With remote meetings not going anywhere anytime soon, how can you make sure your meetings run as smoothly as possible? Specialist in leadership and intercultural management in remote contexts, Béatrice Rivas-Siedel shares a few essential tips to keep in mind.
The current context has thrown us all into holding remote meetings. We meet on Zoom, Teams or Google to share information, progress on our projects, make decisions, generate ideas, train, recruit, and so on. Even though they may offer certain advantages, remote meetings will never replace in-person ones.
They imply certain risks: technical problems are always possible, there are often too many people speaking at the same time, concentration tends to decrease, we are distracted more quickly and, in the end, everything takes longer.
And yet remote meetings do have their advantages: better traceability of discussions, the possibility of written and oral communication, better punctuality, etc.
Here are some tips for more dynamic remote meetings in small groups:
1. Be prepared
It all starts with the right equipment: a headset with a built-in microphone (to avoid background noise and optimise sound), two screens (easier to navigate between several tools and files), a stable connection (preferably wired), a webcam that works (HD quality is best) and good lighting (avoid half-lighting, backlighting or lighting that is completely sideways and obscures the face).

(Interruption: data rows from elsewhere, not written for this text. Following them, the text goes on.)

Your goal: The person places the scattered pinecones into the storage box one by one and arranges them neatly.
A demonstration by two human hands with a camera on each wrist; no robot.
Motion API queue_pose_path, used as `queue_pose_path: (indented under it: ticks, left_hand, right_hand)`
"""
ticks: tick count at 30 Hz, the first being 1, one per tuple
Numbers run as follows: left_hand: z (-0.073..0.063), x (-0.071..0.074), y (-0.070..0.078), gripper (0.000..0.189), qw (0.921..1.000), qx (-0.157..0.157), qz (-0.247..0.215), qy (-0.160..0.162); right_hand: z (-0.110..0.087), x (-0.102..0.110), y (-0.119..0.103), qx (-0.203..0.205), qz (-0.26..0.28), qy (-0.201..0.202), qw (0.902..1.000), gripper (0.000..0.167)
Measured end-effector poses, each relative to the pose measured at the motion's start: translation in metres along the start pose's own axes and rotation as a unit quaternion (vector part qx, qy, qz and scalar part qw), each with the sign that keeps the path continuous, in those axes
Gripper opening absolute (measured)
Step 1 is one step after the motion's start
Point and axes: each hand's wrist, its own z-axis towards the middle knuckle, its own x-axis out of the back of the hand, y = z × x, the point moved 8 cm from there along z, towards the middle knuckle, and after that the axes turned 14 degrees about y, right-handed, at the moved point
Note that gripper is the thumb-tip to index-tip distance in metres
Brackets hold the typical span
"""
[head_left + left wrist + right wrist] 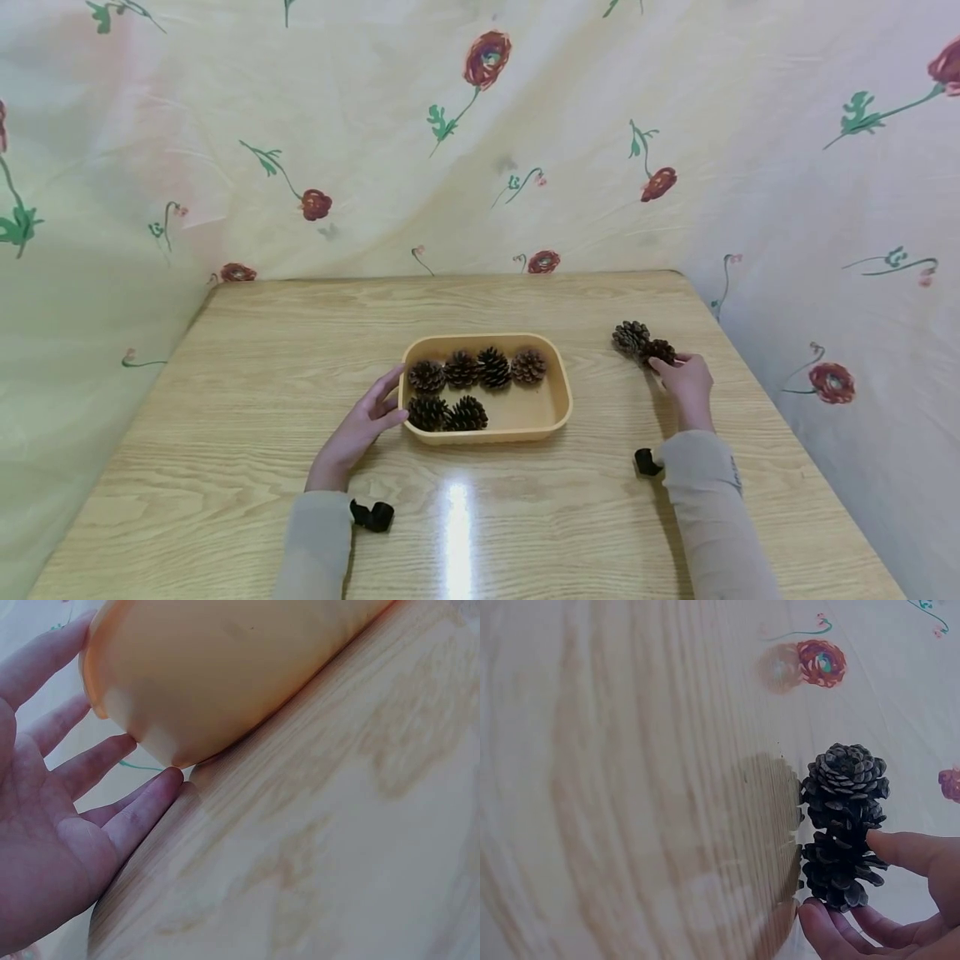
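Observation:
A yellow rectangular tray holds several brown pine cones, lined along its back side and in its front left corner. My left hand touches the tray's left end, its fingers spread and fairly straight along the outer wall. On the right, my right hand pinches a pine cone between thumb and fingers, low at the tabletop. Directly behind it, a second pine cone sits close against the held one; the right wrist view shows its rosette top.
The wood-grain table runs back to a flowered cloth that hangs behind and at both sides. Black wrist-camera mounts stick out from both sleeves. A bright light reflection lies on the table's front middle.

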Motion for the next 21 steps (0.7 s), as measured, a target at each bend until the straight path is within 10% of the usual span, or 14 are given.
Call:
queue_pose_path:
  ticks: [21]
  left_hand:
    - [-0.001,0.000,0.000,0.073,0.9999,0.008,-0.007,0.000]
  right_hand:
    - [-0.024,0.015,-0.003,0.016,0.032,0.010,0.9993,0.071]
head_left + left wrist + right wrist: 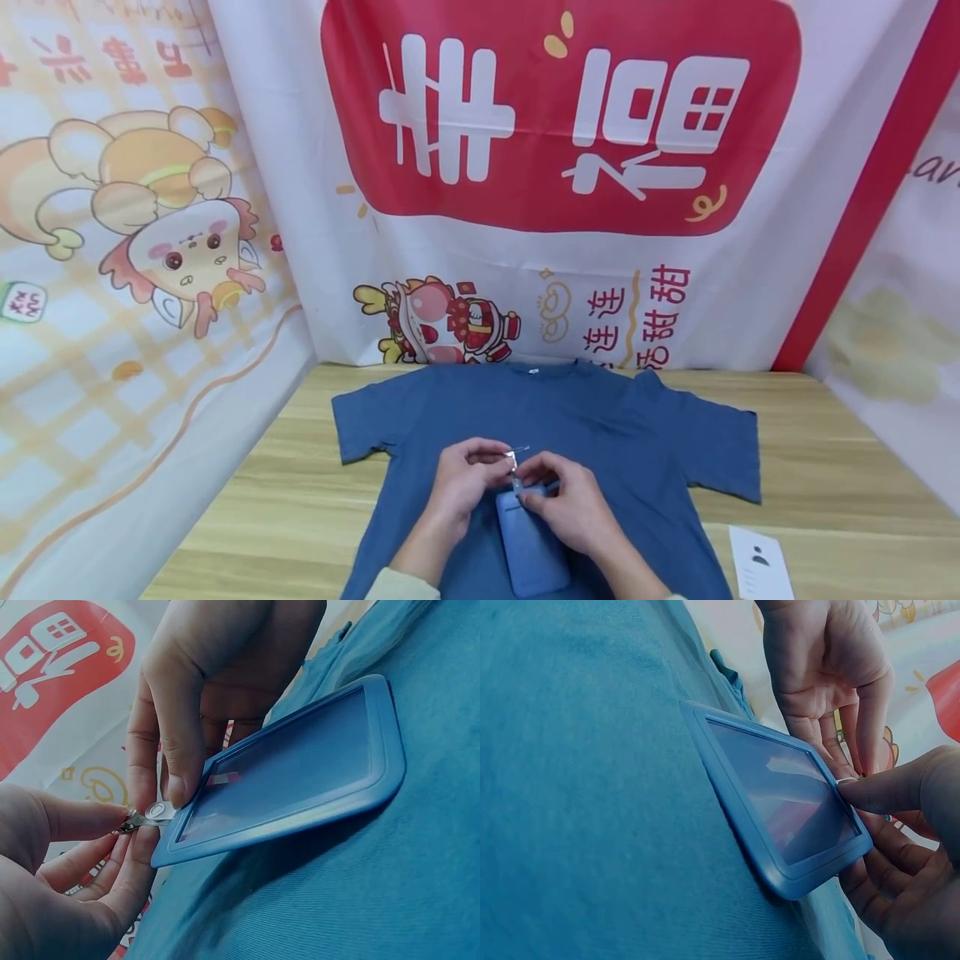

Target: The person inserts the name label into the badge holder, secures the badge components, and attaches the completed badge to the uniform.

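Observation:
A blue badge holder [534,550] with a clear window [289,761] is tilted up off a dark blue T-shirt [600,433]. At its top end is a badge clip: a clear strap with a round snap [156,811] and a small metal clip [130,824]. My left hand [465,477] pinches the metal clip between thumb and fingertips. With my right hand [567,498] I grip the holder's top end, thumb [877,789] at the strap and fingers behind. Both hands nearly meet there, partly hiding the clip in the right wrist view.
The T-shirt lies spread flat on a wood-grain table [277,500], collar toward the back. To the right lies a white card [759,567] with dark marks. Printed cloth hangings [285,167] enclose the back and sides.

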A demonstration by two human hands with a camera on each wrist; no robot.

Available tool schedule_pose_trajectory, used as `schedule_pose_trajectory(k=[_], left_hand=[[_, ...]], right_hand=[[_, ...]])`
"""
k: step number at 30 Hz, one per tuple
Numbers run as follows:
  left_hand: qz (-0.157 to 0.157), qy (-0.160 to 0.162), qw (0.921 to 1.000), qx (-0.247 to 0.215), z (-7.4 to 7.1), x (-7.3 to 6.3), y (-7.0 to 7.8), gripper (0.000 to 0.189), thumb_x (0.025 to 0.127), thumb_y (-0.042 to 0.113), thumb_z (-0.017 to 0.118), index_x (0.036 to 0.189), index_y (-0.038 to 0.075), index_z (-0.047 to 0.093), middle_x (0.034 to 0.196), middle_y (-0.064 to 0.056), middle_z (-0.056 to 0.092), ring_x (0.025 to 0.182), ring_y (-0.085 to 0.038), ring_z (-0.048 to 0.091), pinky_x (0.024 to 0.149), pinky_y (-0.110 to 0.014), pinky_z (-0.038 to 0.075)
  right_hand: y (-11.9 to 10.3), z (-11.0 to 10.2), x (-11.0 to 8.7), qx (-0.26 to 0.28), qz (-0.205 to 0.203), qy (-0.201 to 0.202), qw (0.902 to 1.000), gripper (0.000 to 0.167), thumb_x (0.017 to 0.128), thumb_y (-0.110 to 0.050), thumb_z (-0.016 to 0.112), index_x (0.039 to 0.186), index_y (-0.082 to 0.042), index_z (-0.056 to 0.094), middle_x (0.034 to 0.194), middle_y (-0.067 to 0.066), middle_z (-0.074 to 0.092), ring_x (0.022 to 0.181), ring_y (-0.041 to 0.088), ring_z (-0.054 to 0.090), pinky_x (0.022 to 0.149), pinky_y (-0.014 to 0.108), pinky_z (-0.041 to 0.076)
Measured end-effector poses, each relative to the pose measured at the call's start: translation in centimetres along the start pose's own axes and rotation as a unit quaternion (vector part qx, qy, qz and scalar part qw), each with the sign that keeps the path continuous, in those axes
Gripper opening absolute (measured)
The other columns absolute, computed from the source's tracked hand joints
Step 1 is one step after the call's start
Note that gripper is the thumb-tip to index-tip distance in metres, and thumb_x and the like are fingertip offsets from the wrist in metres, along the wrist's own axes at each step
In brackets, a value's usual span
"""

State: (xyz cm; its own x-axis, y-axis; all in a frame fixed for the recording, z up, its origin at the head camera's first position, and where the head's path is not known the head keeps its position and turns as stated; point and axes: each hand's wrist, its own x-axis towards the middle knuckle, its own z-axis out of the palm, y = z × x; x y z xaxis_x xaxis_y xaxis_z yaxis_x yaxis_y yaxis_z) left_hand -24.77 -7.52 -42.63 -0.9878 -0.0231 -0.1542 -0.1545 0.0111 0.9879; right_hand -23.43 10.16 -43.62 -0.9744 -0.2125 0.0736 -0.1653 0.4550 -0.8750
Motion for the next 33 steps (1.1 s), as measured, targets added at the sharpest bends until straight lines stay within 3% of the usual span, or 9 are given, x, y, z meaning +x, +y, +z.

Set up in a calm, comfortable location.
2. All on an equal footing
Use the same communication channel for everyone: if some participants cannot access the conference by video, everyone should switch to audio to avoid creating a two-tier group. If someone is less equipped, make sure to call on them more regularly to ensure that they are following and have been able to add their contribution.
3. Get things off to the right start by
breaking the ice
Relationships and trust are built in informal moments. In-person, this happens naturally; remotely, things can be more formal. Here are some ideas to break the ice: introduce yourself in the chat room while waiting for the meeting to start and say where you are.
Express your expectations and share something new. In video mode, use the mosaic display and adopt the “bouncing ball” approach (add a gesture) to introduce each other in turn.
4. Simple, effective materials
Keep titles short and to the point and use effective visuals (only one theme per slide). Apply the “10/20/30” rule: 10 slides for 20 minutes of presentation and font size of no smaller than 30. The viewing size of your presentation on a computer screen, tablet or phone is much smaller than on a video projector.
You should therefore design your presentation to optimise reading.
5. Solicit participants regularly
When meeting remotely, there are many distractions and reasons to lose focus: chats, notifications, etc. Calling on people regularly allows them to reconnect with the meeting.
Checkpoints are quick recaps of what has been said of note, summarising what has been done, where we are, what remains to be done or to get the group to react and to gather feedback from everyone. The host should ask specific questions and invite the group to answer in the chat or to vote on or “like” proposals.
6. Manage any awkward silences
Avoid throwing out open questions such as “Do you have any questions?” or “Is that clear to everyone?” Silence may be the most likely answer. There is a tendency to act as an observer in remote meetings. Asking general questions to the group is natural in-person, but not remotely. Focus on specific questions such as, “In a word, what do you remember about these discussions?” or, “What surprised you about what was just said?”. You can also specifically name someone to answer the question.
7. Engage through a variety of activities
A message to be shared and posted at the same time in the chat room, an item to be fetched from the room to illustrate an idea, brainstorming on a whiteboard (e.g. Mural or Klaxoon), sub-group activities with breakout rooms, video tools, polls/quizzes, etc. Digital tools offer many possibilities for interactive and creative activities.
Finally, take regular breaks with an average ratio of 5 min/hour to be adapted to the time of your meetings in order to maintain the attention of your meeting participants.
This article first appeared in French in ESCP Business School’s alumni magazine.